## Task objective:
Copy exactly, please, each line of the data below until the line that contains "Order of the" has been copied, beginning at the top.
########
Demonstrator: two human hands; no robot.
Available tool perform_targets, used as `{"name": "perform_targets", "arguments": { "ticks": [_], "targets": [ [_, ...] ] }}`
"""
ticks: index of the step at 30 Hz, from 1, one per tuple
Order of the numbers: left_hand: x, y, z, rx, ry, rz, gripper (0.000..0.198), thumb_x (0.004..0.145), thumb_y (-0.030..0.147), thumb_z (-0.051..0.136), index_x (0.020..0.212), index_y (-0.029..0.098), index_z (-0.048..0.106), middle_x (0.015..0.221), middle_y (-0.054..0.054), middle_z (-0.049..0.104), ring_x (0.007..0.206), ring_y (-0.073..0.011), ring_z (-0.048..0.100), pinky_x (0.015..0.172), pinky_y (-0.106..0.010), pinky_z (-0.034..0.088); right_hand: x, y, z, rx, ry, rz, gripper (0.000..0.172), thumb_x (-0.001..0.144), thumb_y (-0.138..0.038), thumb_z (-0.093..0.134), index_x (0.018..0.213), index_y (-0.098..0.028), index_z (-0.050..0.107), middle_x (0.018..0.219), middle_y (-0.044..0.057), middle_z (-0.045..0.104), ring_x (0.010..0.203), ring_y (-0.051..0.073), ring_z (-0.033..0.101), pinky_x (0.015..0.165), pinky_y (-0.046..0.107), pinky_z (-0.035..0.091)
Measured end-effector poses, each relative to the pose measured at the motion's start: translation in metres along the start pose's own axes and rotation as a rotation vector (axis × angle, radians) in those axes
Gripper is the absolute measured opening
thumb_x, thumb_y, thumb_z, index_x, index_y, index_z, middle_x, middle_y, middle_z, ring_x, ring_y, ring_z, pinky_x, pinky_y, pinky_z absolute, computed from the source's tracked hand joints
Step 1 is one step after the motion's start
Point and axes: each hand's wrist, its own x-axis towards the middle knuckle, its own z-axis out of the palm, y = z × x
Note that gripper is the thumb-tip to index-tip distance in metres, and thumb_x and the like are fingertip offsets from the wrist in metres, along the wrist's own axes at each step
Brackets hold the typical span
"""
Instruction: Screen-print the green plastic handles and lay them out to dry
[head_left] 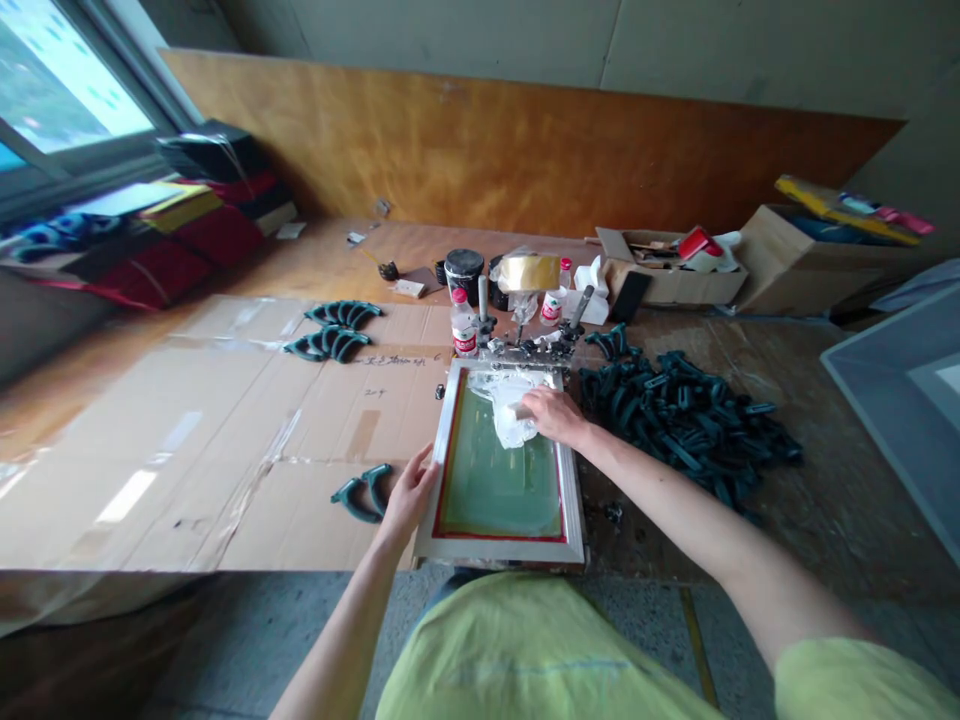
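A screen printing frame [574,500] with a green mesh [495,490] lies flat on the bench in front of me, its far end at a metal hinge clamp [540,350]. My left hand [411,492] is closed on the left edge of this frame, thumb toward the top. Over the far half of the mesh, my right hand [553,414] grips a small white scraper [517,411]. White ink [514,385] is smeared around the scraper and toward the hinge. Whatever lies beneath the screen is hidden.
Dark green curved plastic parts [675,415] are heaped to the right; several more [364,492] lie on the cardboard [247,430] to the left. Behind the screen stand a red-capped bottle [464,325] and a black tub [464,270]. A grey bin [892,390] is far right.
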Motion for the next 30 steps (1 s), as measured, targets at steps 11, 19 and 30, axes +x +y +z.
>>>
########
## Exercise response:
Demonstrator: two human hands; no robot.
Available tool perform_targets, used as `{"name": "perform_targets", "arguments": { "ticks": [_], "targets": [ [_, ...] ] }}`
"""
ticks: index of the step at 30 Hz, from 1, one per tuple
Order of the numbers: left_hand: x, y, z, rx, ry, rz, gripper (0.000..0.198), thumb_x (0.004..0.145), thumb_y (-0.030..0.147), thumb_z (-0.051..0.136), index_x (0.020..0.212), index_y (-0.029..0.098), index_z (-0.048..0.106), middle_x (0.015..0.221), middle_y (-0.054..0.054), middle_z (-0.049..0.104), ring_x (0.007..0.206), ring_y (-0.073..0.011), ring_z (-0.048..0.100), pinky_x (0.015..0.172), pinky_y (-0.106..0.010), pinky_z (-0.034..0.088); right_hand: x, y, z, rx, ry, rz, gripper (0.000..0.172), thumb_x (-0.001..0.144), thumb_y (-0.138..0.038), thumb_z (-0.093..0.134), index_x (0.018..0.213), index_y (-0.098..0.028), index_z (-0.050..0.107), middle_x (0.018..0.219), middle_y (-0.044..0.057), middle_z (-0.045..0.104), ring_x (0.010..0.203), ring_y (-0.051..0.073), ring_z (-0.033..0.101), pinky_x (0.015..0.165), pinky_y (-0.046..0.107), pinky_z (-0.035..0.091)

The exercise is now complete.